Exercise brief
Lift out, unaltered, the lines of the material below between the line holding "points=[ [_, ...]" and the line holding "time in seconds", counting both.

Dataset section
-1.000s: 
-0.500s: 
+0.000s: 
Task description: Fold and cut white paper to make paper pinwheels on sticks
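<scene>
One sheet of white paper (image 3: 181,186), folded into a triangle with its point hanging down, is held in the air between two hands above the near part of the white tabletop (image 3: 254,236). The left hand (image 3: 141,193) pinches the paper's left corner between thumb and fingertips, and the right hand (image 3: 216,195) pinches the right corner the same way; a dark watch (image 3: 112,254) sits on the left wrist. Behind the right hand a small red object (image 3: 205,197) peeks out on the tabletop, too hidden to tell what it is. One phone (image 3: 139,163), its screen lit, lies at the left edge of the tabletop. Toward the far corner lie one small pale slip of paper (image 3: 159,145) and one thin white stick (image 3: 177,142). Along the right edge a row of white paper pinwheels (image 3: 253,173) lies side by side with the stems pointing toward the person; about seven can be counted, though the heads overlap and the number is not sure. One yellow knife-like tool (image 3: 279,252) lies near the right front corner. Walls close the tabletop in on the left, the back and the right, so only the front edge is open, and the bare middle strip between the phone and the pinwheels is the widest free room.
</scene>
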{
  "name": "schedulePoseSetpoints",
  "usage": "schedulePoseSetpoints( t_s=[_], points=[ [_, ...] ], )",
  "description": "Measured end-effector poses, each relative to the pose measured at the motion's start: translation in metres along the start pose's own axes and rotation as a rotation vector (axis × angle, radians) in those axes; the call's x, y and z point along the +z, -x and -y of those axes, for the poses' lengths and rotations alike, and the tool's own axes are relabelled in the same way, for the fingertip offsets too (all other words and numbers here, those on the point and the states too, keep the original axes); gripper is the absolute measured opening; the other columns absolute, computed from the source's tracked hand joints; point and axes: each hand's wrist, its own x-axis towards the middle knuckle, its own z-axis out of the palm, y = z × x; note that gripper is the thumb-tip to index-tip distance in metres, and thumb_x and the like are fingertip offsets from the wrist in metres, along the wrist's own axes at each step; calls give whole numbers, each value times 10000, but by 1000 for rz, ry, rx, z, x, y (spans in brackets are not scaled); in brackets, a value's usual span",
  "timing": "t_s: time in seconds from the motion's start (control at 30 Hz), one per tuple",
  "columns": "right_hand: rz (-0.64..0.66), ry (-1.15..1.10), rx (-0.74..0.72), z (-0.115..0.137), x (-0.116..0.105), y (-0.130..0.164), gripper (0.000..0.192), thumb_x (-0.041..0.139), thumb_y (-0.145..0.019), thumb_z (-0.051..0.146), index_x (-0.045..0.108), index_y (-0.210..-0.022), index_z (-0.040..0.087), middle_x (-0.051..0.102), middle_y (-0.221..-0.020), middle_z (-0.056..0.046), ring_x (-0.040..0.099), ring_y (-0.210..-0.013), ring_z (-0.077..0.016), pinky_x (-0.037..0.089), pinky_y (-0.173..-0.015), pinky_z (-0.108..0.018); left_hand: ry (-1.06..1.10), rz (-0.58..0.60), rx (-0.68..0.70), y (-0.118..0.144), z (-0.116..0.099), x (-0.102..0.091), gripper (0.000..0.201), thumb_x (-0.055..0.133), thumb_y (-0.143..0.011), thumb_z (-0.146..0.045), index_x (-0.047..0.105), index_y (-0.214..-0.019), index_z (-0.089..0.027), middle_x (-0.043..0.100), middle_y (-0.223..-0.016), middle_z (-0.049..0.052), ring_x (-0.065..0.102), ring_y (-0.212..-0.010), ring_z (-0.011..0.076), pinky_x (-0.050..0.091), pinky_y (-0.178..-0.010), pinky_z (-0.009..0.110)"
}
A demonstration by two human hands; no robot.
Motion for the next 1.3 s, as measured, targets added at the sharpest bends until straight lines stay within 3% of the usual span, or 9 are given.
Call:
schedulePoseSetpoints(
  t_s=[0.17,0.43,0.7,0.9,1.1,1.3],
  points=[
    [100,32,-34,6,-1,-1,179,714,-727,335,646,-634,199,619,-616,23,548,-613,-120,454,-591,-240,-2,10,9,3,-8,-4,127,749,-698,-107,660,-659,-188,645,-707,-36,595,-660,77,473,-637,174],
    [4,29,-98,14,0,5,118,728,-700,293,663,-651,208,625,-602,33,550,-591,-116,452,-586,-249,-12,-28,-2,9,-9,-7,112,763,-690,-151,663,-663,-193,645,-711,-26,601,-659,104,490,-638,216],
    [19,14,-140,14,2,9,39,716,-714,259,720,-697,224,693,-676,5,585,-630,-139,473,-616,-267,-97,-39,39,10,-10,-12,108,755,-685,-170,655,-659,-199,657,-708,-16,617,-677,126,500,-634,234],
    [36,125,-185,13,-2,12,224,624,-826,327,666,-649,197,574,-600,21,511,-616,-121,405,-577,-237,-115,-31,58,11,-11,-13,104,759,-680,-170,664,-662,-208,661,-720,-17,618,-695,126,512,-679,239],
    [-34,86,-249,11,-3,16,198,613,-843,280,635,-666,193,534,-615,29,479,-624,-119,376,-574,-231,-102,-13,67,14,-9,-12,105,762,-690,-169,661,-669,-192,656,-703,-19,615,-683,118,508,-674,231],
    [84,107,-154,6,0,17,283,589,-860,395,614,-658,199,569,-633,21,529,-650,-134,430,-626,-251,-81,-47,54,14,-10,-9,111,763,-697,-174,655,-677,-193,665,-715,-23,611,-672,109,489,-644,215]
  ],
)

Response below
  "usage": "schedulePoseSetpoints( t_s=[_], points=[ [_, ...] ], )",
  "description": "Measured end-effector poses, each relative to the pose measured at the motion's start: translation in metres along the start pose's own axes and rotation as a rotation vector (axis × angle, radians) in those axes; the call's x, y and z point along the +z, -x and -y of those axes, for the poses' lengths and rotations alike, and the tool's own axes are relabelled in the same way, for the fingertip offsets too (all other words and numbers here, those on the point and the states too, keep the original axes); gripper is the absolute measured opening; the other columns absolute, computed from the source's tracked hand joints; point and axes: each hand's wrist, its own x-axis towards the middle knuckle, its own z-axis out of the palm, y = z × x; note that gripper is the thumb-tip to index-tip distance in metres, and thumb_x and the like are fingertip offsets from the wrist in metres, along the wrist's own axes at each step; calls give whole numbers, each value times 10000, but by 1000 for rz, ry, rx, z, x, y (spans in brackets are not scaled); in brackets, a value's usual span",
  "timing": "t_s: time in seconds from the motion's start (control at 30 Hz), one per tuple",

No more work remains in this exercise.